## COLLECTED MATERIAL
::::
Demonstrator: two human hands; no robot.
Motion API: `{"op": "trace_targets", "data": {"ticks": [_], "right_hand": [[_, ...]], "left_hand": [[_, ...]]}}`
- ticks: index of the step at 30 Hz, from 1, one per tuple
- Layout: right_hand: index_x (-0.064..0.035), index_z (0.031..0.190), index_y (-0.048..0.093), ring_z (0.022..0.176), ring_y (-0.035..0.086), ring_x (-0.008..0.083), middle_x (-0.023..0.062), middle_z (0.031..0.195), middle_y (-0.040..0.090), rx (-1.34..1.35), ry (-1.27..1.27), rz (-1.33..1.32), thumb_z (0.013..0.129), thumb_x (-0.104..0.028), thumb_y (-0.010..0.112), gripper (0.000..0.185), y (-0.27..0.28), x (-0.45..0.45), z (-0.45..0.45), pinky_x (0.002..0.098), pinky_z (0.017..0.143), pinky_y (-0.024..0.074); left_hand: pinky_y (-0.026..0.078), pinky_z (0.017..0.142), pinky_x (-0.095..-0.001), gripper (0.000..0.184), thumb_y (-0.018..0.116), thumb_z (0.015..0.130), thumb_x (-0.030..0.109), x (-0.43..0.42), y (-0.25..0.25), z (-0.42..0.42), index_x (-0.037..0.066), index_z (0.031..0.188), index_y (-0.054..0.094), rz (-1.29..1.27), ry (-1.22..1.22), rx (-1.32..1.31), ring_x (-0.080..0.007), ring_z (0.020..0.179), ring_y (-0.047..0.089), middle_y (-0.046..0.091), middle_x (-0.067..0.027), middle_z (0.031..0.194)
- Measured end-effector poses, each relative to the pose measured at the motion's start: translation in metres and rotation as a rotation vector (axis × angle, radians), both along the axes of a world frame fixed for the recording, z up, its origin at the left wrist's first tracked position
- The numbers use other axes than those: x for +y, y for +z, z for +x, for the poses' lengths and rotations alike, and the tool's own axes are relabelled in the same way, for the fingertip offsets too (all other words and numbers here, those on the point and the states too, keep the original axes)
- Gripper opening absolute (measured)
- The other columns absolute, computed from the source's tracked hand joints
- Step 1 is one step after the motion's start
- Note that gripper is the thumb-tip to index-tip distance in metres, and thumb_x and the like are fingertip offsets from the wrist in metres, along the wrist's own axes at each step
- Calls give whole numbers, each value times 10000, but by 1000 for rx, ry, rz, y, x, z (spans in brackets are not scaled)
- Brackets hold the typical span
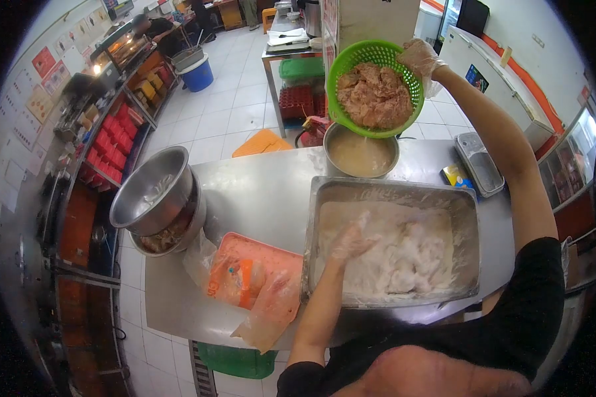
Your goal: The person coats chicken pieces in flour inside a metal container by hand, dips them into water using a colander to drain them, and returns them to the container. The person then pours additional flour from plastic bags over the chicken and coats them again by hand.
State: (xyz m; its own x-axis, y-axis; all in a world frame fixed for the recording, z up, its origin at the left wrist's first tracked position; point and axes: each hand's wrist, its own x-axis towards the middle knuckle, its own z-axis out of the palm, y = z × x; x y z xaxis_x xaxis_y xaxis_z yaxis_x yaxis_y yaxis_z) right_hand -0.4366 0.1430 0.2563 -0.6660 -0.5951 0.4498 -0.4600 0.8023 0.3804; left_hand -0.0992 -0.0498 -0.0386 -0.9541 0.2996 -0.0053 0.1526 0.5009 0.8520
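Note:
My right hand (420, 59), in a clear plastic glove, grips the rim of a green colander (332, 79). The colander is tilted and holds pieces of raw, battered-looking meat (375, 96). It hangs over a metal pot (362, 157) of cloudy tan liquid. My left hand (348, 241), gloved and dusted white, is at the flour (351, 278) in a deep steel tray (314, 241). Its fingers are apart, with nothing seen in them. Several flour-coated meat pieces (410, 261) lie heaped to the right of that hand.
Left on the steel table (218, 178), a metal bowl (149, 192) sits over another bowl (198, 225) of food. A pink tray (285, 264) with plastic bags touches the flour tray's side. A lidded metal container (480, 162) and a yellow-blue box (455, 176) stand at right.

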Motion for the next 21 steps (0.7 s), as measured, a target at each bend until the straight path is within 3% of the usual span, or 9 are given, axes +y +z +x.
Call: {"op": "trace_targets", "data": {"ticks": [1, 4, 7, 9, 12, 14, 17, 19, 21], "right_hand": [[-168, 813, 652, 812, 654, 232, 47, 754, 614, 23, 18, -2, 770, -198, 608, 69, 0, 0, 1, 346, 804, 549], [-159, 822, 653, 826, 658, 232, 61, 766, 621, 165, 27, 434, 779, -218, 602, 89, 1, 0, -1, 351, 819, 544], [-150, 837, 658, 830, 660, 230, 72, 766, 620, -198, 28, -116, 793, -228, 586, 115, 1, -2, -3, 350, 828, 538], [-135, 843, 653, 838, 657, 244, 85, 785, 624, 98, -34, 469, 814, -250, 579, 141, 4, -4, 5, 347, 835, 532], [-121, 875, 660, 843, 653, 268, 98, 808, 627, 111, 39, 426, 850, -268, 557, 181, -1, 3, 0, 354, 844, 528], [-116, 890, 667, 860, 652, 278, 120, 821, 626, 12, 2, 259, 858, -296, 553, 216, 3, -4, 6, 362, 858, 523], [-104, 897, 674, 891, 651, 283, 157, 825, 619, -117, -62, -47, 864, -351, 548, 279, -6, -9, 21, 377, 868, 514], [-97, 839, 664, 904, 638, 306, 182, 816, 608, -285, -150, -206, 836, -385, 553, 309, -9, -16, 20, 428, 826, 501], [-107, 828, 657, 876, 616, 350, 162, 817, 606, -65, 67, 168, 824, -349, 547, 266, -33, 0, 0, 469, 782, 485]], "left_hand": [[375, 1088, -379, 775, 708, 816, 350, 0, 2, 0, -43, 1409, 400, -1, 0, 1, -353, 1303, 470, 488, -248, 1390], [381, 1084, -377, 766, 714, 811, 349, -1, 9, 0, -51, 1394, 418, -21, 1, -18, -355, 1297, 476, 492, -246, 1387], [378, 1086, -379, 769, 721, 807, 344, -2, 13, 1, -59, 1389, 419, -18, -6, -54, -354, 1297, 476, 494, -246, 1385], [381, 1085, -378, 774, 722, 806, 358, -1, 8, -1, -55, 1389, 424, -52, -3, -38, -334, 1298, 483, 502, -244, 1379], [392, 1069, -374, 738, 705, 824, 362, 2, -2, 0, -37, 1382, 433, 125, 92, -20, -356, 1267, 501, 523, -239, 1354], [400, 1058, -381, 718, 705, 826, 355, -3, 65, -1, -37, 1368, 444, 173, 175, -55, -357, 1245, 515, 541, -245, 1321], [419, 1029, -411, 669, 696, 827, 329, 4, 138, -32, -56, 1325, 469, 523, 372, -46, -365, 1174, 551, 585, -253, 1234], [403, 1040, -430, 687, 683, 807, 327, 13, 168, -72, -57, 1329, 456, 335, 483, 372, -403, 1201, 508, 533, -278, 1275], [367, 1069, -461, 722, 668, 784, 340, 23, 204, -98, -55, 1342, 437, 44, 723, 601, -457, 1244, 443, 447, -325, 1343]]}}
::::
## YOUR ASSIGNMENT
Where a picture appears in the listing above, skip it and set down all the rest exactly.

## OUTPUT
Demonstrator: two human hands; no robot.
Motion API: `{"op": "trace_targets", "data": {"ticks": [_], "right_hand": [[_, ...]], "left_hand": [[_, ...]]}}`
- ticks: index of the step at 30 Hz, from 1, one per tuple
- Layout: right_hand: index_x (-0.064..0.035), index_z (0.031..0.190), index_y (-0.048..0.093), ring_z (0.022..0.176), ring_y (-0.035..0.086), ring_x (-0.008..0.083), middle_x (-0.023..0.062), middle_z (0.031..0.195), middle_y (-0.040..0.090), rx (-1.34..1.35), ry (-1.27..1.27), rz (-1.33..1.32), thumb_z (0.013..0.129), thumb_x (-0.104..0.028), thumb_y (-0.010..0.112), gripper (0.000..0.185), y (-0.27..0.28), x (-0.45..0.45), z (-0.45..0.45), pinky_x (0.002..0.098), pinky_z (0.017..0.143), pinky_y (-0.024..0.074); left_hand: pinky_y (-0.026..0.078), pinky_z (0.017..0.142), pinky_x (-0.095..-0.001), gripper (0.000..0.184), thumb_y (-0.018..0.116), thumb_z (0.015..0.130), thumb_x (-0.030..0.109), x (-0.43..0.42), y (-0.25..0.25), z (-0.42..0.42), index_x (-0.037..0.066), index_z (0.031..0.188), index_y (-0.054..0.094), rz (-1.29..1.27), ry (-1.22..1.22), rx (-1.32..1.31), ring_x (-0.080..0.007), ring_z (0.020..0.179), ring_y (-0.047..0.089), middle_y (-0.046..0.091), middle_x (-0.067..0.027), middle_z (0.031..0.194)
- Measured end-effector poses, each relative to the pose measured at the motion's start: translation in metres and rotation as a rotation vector (axis × angle, radians), both along the axes of a world frame fixed for the recording, z up, its origin at the left wrist's first tracked position
- The numbers use other axes than those: x for +y, y for +z, z for +x, for the poses' lengths and rotations alike, and the tool's own axes are relabelled in the same way, for the fingertip offsets too (all other words and numbers here, those on the point and the states too, keep the original axes)
- Gripper opening absolute (measured)
- The other columns absolute, computed from the source's tracked hand joints
- Step 1 is one step after the motion's start
- Note that gripper is the thumb-tip to index-tip distance in metres, and thumb_x and the like are fingertip offsets from the wrist in metres, along the wrist's own axes at each step
- Calls give whole numbers, each value times 10000, but by 1000 for rx, ry, rz, y, x, z (spans in brackets are not scaled)
- Brackets hold the typical span
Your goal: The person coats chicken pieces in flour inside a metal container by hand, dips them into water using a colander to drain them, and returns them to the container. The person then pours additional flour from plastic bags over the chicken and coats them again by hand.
State: (xyz m; its own x-axis, y-axis; all in a world frame fixed for the recording, z up, its origin at the left wrist's first tracked position; point and axes: each hand's wrist, its own x-axis towards the middle knuckle, its own z-axis out of the palm, y = z × x; x y z xaxis_x xaxis_y xaxis_z yaxis_x yaxis_y yaxis_z) right_hand -0.4366 0.1430 0.2563 -0.6660 -0.5951 0.4498 -0.4600 0.8023 0.3804; left_hand -0.0992 -0.0498 -0.0386 -0.9541 0.2996 -0.0053 0.1526 0.5009 0.8520
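Note:
My right hand (420, 59), in a clear plastic glove, grips the rim of a green colander (332, 79). The colander is tilted and holds pieces of raw, battered-looking meat (375, 96). It hangs over a metal pot (362, 157) of cloudy tan liquid. My left hand (348, 241), gloved and dusted white, is at the flour (351, 278) in a deep steel tray (314, 241). Its fingers are apart, with nothing seen in them. Several flour-coated meat pieces (410, 261) lie heaped to the right of that hand.
Left on the steel table (218, 178), a metal bowl (149, 192) sits over another bowl (198, 225) of food. A pink tray (285, 264) with plastic bags touches the flour tray's side. A lidded metal container (480, 162) and a yellow-blue box (455, 176) stand at right.
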
Motion for the next 21 steps (0.7 s), as measured, a target at each bend until the straight path is within 3% of the usual span, or 9 are given, axes +y +z +x.
Call: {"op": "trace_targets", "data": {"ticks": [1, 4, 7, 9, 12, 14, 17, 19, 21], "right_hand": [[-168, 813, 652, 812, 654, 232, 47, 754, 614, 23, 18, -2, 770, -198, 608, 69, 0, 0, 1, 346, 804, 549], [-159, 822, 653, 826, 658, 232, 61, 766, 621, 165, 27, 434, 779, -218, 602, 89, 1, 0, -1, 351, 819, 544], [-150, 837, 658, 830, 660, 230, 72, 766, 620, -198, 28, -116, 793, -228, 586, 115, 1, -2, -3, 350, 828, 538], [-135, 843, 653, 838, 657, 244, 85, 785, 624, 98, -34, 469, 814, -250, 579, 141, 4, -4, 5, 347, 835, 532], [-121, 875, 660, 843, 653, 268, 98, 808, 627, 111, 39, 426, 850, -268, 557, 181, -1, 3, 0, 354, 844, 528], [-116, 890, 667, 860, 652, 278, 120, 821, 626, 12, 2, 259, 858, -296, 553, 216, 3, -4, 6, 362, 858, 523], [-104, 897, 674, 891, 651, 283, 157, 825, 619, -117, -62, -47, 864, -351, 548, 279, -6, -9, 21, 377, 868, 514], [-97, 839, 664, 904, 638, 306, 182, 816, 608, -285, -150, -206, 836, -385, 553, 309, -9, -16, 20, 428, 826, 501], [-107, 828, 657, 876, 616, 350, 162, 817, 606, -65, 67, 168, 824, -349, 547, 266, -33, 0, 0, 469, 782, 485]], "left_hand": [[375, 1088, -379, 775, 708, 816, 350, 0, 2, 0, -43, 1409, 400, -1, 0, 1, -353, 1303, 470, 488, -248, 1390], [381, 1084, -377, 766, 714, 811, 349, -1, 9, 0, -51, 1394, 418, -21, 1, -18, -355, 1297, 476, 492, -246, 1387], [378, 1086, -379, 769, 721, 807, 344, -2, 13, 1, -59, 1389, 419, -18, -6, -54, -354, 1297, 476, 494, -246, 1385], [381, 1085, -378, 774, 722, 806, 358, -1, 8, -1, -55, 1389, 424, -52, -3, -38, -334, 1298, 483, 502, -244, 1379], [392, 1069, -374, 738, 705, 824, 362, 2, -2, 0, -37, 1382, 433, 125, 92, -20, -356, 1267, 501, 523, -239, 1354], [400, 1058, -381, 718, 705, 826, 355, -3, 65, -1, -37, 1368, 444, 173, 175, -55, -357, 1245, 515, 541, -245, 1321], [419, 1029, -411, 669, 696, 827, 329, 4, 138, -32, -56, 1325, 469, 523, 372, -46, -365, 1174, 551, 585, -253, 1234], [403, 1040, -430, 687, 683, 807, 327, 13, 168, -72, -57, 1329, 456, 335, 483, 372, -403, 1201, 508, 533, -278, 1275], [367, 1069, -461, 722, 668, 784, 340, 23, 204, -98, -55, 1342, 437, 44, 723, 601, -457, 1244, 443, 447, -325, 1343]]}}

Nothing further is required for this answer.